Instructions for the task
Once you have read the data below, write it all out exactly.

Supplied material
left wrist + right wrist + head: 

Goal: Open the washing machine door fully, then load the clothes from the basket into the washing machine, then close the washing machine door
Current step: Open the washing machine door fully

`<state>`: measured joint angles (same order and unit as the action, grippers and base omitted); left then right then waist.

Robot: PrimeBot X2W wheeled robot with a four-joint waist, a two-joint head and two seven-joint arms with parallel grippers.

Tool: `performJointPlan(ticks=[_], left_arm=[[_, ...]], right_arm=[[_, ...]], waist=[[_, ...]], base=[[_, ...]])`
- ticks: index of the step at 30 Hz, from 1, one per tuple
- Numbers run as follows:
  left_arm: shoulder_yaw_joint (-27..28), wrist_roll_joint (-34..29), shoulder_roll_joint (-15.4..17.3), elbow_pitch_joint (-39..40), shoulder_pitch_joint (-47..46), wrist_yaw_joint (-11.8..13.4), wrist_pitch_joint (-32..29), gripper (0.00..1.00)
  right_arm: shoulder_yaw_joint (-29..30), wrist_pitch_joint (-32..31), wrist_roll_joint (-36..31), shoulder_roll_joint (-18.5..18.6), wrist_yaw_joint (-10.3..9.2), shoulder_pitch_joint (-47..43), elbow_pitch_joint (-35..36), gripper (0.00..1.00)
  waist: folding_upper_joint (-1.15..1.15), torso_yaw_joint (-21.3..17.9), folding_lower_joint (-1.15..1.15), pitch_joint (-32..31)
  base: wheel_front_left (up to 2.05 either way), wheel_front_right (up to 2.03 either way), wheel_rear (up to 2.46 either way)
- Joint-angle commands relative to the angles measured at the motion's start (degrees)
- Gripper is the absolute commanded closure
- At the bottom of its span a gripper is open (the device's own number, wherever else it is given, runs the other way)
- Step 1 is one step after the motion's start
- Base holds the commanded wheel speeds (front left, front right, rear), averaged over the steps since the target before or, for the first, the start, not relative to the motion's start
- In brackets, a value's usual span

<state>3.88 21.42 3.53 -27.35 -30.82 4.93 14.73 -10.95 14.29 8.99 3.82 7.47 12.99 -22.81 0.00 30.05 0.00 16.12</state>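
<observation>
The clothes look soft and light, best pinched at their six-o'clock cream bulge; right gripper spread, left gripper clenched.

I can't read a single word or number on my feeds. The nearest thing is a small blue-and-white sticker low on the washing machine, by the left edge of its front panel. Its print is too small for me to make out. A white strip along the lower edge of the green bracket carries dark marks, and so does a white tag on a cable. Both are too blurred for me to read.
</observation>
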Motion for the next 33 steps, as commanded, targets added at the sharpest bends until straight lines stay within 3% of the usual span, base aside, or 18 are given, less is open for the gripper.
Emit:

Answer below
left wrist + right wrist + head: 

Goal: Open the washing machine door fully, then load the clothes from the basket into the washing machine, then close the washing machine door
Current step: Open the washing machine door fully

`<state>`: measured joint angles (same order and unit as the action, grippers and base omitted); left then right then waist.

Robot: PrimeBot X2W wheeled robot with a four-joint waist, a two-joint head and two seven-joint arms with parallel grippers.

Tool: `performJointPlan(ticks=[_], left_arm=[[_, ...]], right_arm=[[_, ...]], waist=[[_, ...]], base=[[_, ...]])`
- ticks: index of the step at 30 Hz, from 1, one per tuple
- Numbers run as follows:
  left_arm: shoulder_yaw_joint (-27..28), wrist_roll_joint (-34..29), shoulder_roll_joint (-15.4..17.3), elbow_pitch_joint (-39..40), shoulder_pitch_joint (-47..46), wrist_yaw_joint (-11.8..13.4), wrist_pitch_joint (-32..29), gripper (0.00..1.00)
  right_arm: shoulder_yaw_joint (-29..30), wrist_pitch_joint (-32..31), wrist_roll_joint (-36..31), shoulder_roll_joint (-18.5..18.6), wrist_yaw_joint (-10.3..9.2), shoulder_pitch_joint (-47..43), elbow_pitch_joint (-35..36), gripper (0.00..1.00)
  waist: folding_upper_joint (-1.15..1.15), torso_yaw_joint (-21.3..17.9), folding_lower_joint (-1.15..1.15), pitch_joint (-32..31)
  base: wheel_front_left (up to 2.05 either way), wheel_front_right (up to 2.03 either way), wheel_rear (up to 2.46 either way)
- Joint-angle commands relative to the angles measured at the motion's start (degrees)
- Gripper is the absolute commanded closure
- At the bottom of its span a gripper is open (the device's own number, wherever else it is given, runs the other way)
- Step 1 is one step after the motion's start
- Base holds the commanded wheel speeds (front left, front right, rear), averaged over the steps since the target before or, for the first, the start, not relative to the motion's start
- In brackets, a value's usual span

<state>3.88 21.42 3.53 -27.35 -30.82 4.93 14.73 -10.95 14.29 8.99 3.82 7.47 12.99 -22.81 0.00 30.05 0.00 16.12</state>
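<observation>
The clothes look soft and light, best pinched at their six-o'clock cream bulge; right gripper spread, left gripper clenched.

I can't read a single word or number on my feeds. The nearest thing is a small blue-and-white sticker low on the washing machine, by the left edge of its front panel. Its print is too small for me to make out. A white strip along the lower edge of the green bracket carries dark marks, and so does a white tag on a cable. Both are too blurred for me to read.
</observation>
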Motion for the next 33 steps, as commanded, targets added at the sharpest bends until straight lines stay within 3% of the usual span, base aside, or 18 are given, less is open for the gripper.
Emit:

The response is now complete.